Antes de hallarse en posesión de la titulación de magisterio, que obtuvo en 1852, dirigió una escuela pública de niñas. Siguiendo la indicación de sus superiores, cursó estudios en secreto. Cuando el hecho se hizo público, recayeron sobre ella las sanciones pertinentes que culminaron con su separación del centro escolar. Paciente y generosa, no se quejó, no albergó resentimiento alguno, ni quedó afectada por las numerosas críticas y ataques que recibió. Puso su experiencia al servicio de los demás dando lugar a la apertura de un lazareto. En 1852, siendo ya profesional acreditada, dirigió el hospital de la Santa Cruz. Caridad y justicia fueron parejas en su vida. Se negó a jurar ante la máxima autoridad local presupuestos atentatorios contra la Iglesia.
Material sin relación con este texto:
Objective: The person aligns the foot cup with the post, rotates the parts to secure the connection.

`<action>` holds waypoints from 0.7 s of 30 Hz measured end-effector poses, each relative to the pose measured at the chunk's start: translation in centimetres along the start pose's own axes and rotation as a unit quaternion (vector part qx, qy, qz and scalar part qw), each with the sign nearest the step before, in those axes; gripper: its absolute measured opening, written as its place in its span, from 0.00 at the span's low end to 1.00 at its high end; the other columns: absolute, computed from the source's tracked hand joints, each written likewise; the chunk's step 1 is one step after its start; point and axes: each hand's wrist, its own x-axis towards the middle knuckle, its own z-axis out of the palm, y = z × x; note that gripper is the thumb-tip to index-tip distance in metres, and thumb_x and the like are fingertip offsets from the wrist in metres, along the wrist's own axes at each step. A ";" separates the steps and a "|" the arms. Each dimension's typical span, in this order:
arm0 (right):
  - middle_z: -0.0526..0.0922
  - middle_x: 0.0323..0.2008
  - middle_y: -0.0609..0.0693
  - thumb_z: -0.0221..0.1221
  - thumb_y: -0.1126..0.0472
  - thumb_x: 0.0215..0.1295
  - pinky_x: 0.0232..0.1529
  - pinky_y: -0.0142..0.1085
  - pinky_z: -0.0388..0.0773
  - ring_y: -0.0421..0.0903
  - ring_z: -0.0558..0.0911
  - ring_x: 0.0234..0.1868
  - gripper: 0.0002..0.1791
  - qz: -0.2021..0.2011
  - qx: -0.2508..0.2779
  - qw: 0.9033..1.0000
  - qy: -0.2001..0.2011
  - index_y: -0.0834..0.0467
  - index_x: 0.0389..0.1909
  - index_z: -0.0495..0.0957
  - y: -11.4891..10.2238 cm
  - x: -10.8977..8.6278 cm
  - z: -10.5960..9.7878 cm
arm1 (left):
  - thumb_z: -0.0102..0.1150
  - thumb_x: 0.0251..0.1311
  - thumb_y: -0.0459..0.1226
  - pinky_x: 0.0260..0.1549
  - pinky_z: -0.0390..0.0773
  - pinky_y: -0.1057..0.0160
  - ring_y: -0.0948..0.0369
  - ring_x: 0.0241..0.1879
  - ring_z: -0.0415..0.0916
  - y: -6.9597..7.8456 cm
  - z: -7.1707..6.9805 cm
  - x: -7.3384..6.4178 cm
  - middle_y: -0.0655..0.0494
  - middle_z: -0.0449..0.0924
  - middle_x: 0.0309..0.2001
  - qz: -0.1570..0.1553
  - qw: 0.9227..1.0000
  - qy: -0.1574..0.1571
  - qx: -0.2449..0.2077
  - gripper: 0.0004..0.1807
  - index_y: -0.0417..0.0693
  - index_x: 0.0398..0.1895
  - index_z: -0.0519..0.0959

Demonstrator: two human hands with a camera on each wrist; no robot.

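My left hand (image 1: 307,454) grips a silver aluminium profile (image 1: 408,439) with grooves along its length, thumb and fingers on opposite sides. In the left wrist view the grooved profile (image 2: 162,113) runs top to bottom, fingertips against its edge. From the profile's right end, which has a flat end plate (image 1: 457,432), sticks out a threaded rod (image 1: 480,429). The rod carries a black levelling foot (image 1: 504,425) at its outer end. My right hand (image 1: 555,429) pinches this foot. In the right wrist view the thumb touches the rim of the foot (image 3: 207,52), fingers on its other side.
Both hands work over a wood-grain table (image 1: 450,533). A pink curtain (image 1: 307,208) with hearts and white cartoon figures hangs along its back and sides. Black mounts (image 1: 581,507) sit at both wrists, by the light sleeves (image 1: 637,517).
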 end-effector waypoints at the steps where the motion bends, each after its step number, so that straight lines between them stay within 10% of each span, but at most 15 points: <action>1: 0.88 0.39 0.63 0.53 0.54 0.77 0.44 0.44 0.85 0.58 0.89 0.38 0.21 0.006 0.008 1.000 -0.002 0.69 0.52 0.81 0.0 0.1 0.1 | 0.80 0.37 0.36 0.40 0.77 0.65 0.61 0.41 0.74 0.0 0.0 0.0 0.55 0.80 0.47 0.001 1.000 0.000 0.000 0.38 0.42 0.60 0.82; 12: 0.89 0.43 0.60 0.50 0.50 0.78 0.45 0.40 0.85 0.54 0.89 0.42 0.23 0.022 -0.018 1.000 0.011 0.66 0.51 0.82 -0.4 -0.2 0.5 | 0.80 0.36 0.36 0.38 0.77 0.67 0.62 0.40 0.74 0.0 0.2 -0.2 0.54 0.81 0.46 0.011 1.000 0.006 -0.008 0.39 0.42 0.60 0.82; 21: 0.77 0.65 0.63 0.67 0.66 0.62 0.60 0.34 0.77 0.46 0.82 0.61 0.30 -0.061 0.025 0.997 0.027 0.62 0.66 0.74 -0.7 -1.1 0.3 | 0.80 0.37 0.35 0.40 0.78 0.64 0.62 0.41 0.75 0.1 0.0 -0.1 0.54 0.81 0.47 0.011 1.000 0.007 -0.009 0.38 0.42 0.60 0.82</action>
Con bravura defendió a las madres lactantes y a los discriminados en sus trabajos. No se arredró cuando tuvo que enfrentarse a un médico que pretendía utilizar monstruosamente la ciencia para experimentos quirúrgicos con niños abandonados por sus padres; se expresó con tanta contundencia que logró impedir este grave e inmoral desatino.
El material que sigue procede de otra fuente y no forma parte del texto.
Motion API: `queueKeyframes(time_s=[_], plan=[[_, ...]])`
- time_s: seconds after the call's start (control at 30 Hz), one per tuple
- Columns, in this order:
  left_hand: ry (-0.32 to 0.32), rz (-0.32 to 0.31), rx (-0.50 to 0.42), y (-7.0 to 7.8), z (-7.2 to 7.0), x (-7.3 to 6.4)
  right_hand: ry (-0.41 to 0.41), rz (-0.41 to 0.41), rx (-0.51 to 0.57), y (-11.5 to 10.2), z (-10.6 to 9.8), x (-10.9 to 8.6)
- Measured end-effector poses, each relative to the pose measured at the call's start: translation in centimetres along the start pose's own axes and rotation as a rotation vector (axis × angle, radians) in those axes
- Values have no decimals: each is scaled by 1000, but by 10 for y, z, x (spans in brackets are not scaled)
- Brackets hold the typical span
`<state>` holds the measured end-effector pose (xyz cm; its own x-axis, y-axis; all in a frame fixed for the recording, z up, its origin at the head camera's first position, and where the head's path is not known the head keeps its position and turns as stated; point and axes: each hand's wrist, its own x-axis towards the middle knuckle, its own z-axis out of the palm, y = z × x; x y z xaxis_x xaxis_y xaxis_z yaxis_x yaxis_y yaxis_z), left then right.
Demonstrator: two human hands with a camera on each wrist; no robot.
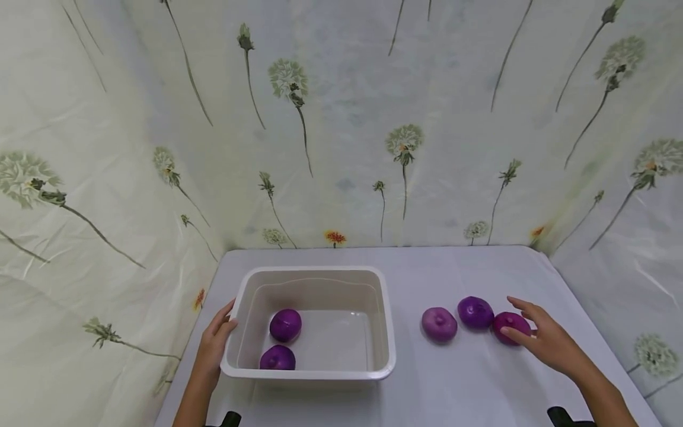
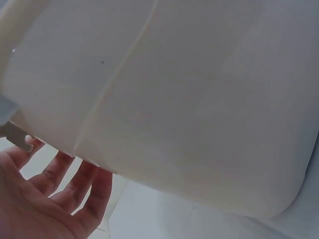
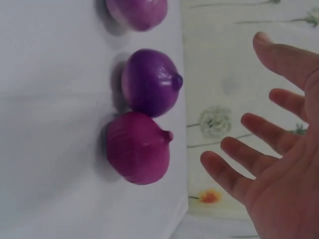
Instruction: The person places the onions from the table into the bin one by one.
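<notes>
My left hand (image 1: 214,343) grips the left rim of a white plastic tub (image 1: 315,375); in the left wrist view its fingers (image 2: 84,186) curl up against the tub's edge. Inside the tub, toward the left, lie two purple onions, one farther back (image 1: 285,325) and one nearer the front wall (image 1: 277,358). Over on the right, my right hand (image 1: 549,344) hovers with spread fingers above a magenta onion (image 1: 511,328). The right wrist view shows a gap between that hand (image 3: 279,169) and the magenta onion (image 3: 138,149). A dark purple onion (image 1: 475,312) sits beside it.
A paler purple onion (image 1: 439,325) lies between the tub and the other loose onions. White cloth (image 1: 416,385) covers the table. Flower-printed sheeting (image 1: 341,118) stands behind and along both sides.
</notes>
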<state>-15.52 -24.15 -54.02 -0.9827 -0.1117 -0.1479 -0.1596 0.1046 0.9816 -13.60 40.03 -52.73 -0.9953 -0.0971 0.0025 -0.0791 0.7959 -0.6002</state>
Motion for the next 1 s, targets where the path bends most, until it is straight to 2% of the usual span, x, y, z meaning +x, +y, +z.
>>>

Desde ese año de 1852 fue madurando una idea que ponía a los pies de Cristo. La corporación a la que pertenecía no estaba bajo autoridad eclesial; era un asunto que había tratado con la superiora sin hallar eco. El hecho le inquietaba porque quería vivir al abrigo de la Iglesia, y no veía que estuviera haciéndolo. Entonces comenzó una etapa de discernimiento que llevó a su oración. Después de realizar diversas consultas, y aunque le costó mucho la decisión, se separó de las hermanas de Reus. El 14 de marzo de 1857 surgía la fundación de la nueva congregación. En esa fecha pidió la admisión de las trece hermanas integrantes «bajo la obediencia y dirección de la autoridad eclesiástica diocesana». En noviembre del año siguiente, una vez que fueron autorizadas, tomaron el nombre de Hermanas de Nuestra Señora de la Consolación. Y así culminaba otro paso más de la vida de esta santa mujer enamorada de Dios.
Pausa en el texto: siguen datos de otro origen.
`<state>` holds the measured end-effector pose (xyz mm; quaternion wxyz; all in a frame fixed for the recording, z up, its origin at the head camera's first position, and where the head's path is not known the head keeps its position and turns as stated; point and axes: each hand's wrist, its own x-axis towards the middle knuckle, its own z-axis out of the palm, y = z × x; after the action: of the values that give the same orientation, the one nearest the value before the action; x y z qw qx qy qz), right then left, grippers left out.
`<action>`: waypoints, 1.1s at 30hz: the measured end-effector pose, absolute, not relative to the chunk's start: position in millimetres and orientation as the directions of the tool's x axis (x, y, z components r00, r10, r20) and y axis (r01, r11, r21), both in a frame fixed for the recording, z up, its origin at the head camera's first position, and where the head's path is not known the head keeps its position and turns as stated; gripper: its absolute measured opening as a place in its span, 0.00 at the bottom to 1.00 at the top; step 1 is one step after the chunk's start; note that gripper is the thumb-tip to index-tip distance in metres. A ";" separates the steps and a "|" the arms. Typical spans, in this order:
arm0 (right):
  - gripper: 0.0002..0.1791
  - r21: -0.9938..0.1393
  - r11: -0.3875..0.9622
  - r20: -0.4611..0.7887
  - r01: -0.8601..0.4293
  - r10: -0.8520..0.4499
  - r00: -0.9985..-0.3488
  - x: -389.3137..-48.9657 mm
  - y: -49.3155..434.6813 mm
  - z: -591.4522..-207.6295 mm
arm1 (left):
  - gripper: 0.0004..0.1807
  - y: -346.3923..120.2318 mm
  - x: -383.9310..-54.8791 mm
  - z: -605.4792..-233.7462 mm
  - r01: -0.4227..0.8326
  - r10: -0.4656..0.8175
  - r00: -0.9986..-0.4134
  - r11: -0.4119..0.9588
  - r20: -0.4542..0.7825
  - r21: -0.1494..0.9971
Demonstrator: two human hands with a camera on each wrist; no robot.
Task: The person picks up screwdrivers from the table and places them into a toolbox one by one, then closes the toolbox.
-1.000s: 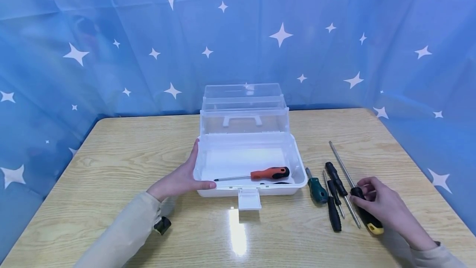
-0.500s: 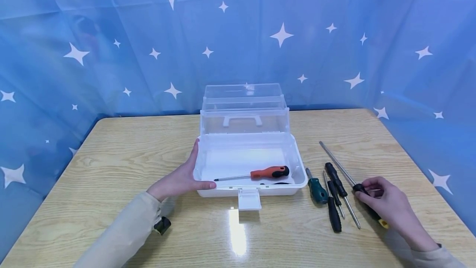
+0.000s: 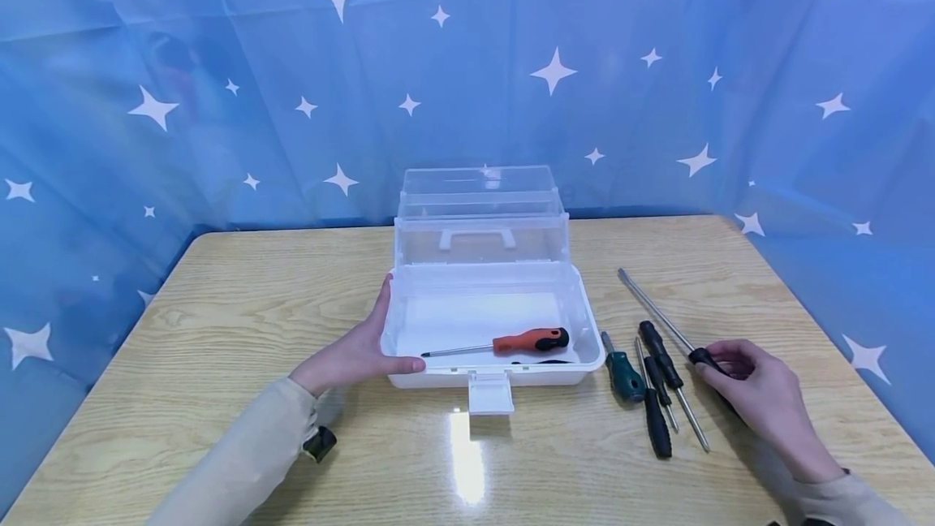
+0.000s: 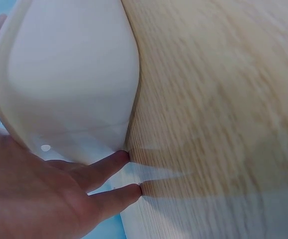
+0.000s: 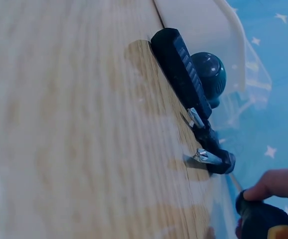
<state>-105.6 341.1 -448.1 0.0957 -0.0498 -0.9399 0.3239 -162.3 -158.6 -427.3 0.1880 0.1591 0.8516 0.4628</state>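
Note:
My left hand point(image 3: 351, 358) rests spread against the left end of a white toolbox point(image 3: 445, 378), thumb along its front rim. In the left wrist view two straight fingers point(image 4: 115, 199) reach past the box's end, tips at the table. My right hand point(image 3: 763, 396) pinches the black handle of a long screwdriver point(image 3: 657, 311), its shaft pointing away and left. The handle's yellow end is hidden in the head view but shows in the right wrist view. Inside the box lies an orange-and-black screwdriver point(image 3: 526, 340); a dark thing point(image 3: 551, 361) is mostly hidden behind the front wall.
Between box and right hand lie a green-handled screwdriver point(image 3: 625, 380) and black-handled ones point(image 3: 657, 424), close together. The box's clear lid point(image 3: 482, 242) stands raised at the back, and its latch point(image 3: 490, 396) hangs forward. A blue starry cloth point(image 3: 467, 63) hangs behind the table.
The long screwdriver's tip has swung left and away, and its yellow end has gone from sight behind my right hand. My left hand and the toolbox have stayed put.

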 end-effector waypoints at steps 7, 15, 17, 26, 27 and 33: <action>0.19 -0.664 0.747 0.154 0.028 0.174 -0.973 -107.7 338.6 -446.7 | 0.72 -159.0 -162.5 -427.1 0.108 0.453 -0.877 0.513 -0.162 0.851; 0.19 -0.694 0.719 0.167 0.017 0.184 -0.969 -111.4 335.3 -439.1 | 0.71 -158.7 -162.7 -427.5 0.106 0.457 -0.877 0.490 -0.151 0.865; 0.19 -0.699 0.715 0.167 0.013 0.181 -0.969 -112.3 335.5 -436.7 | 0.71 -158.7 -162.1 -427.2 0.099 0.452 -0.877 0.499 -0.161 0.861; 0.21 -0.698 0.716 0.194 -0.007 0.180 -0.964 -116.8 338.2 -424.5 | 0.71 -159.1 -161.4 -426.9 0.087 0.444 -0.879 0.507 -0.173 0.857; 0.22 -0.695 0.719 0.198 -0.007 0.182 -0.963 -117.3 338.3 -423.4 | 0.71 -159.1 -161.3 -426.9 0.087 0.442 -0.879 0.513 -0.176 0.854; 0.21 -0.705 0.709 0.210 -0.022 0.179 -0.961 -119.4 338.1 -418.3 | 0.72 -158.6 -160.8 -426.5 0.083 0.439 -0.879 0.522 -0.184 0.849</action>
<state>-119.4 338.1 -418.3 0.1328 -0.0431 -0.9149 0.3789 -160.8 -158.6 -426.5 0.1919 0.1534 0.8510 0.4643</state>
Ese «Esposo dulce», a quien tiernamente denominaba también «dulzura mía», en numerosas ocasiones se «ocultó», y caminaba envuelta en la bruma de la aridez, como le ha sucedido a tantos seguidores de Cristo. La oscuridad y «silencio de Dios» fue un acicate para vivir la humildad, el olvido de sí y la abnegación heroica por amor a Él y al prójimo, sentimientos que sintetizó diciendo a sus hermanas: «Todo sea para gloria de Dios. Todo para bien de los hermanos. Nada para nosotras». Tenía claro que aquello que se ofrece generosamente revierte en bendiciones sobre uno mismo. Es decir, que el sujeto de cualquier acción caritativa es el primero que percibe su riqueza. Esta convicción la transmitía a sus hijas: «El misericordioso se hace bien a sí mismo». Experimentaba la fortaleza y el poder que Dios otorga a quienes le siguen con sincero corazón.
La conciencia de pequeñez estaba viva dentro de sí, pero sabía que por encima de ella predomina la voluntad de Dios que ha elegido actuar a través de sus débiles hijos. Por eso decía a sus hijas, con la certeza que proviene de la fe, que pese a ser insignificantes todas podían ser «instrumentos de su misericordia». Murió el 11 de junio de 1876 después de solicitar permiso de su confesor, diciéndole: «¡Déjeme marchar!». Pablo VI la beatificó el 8 de mayo de 1977. Juan Pablo II la canonizó el 11 de diciembre de 1988.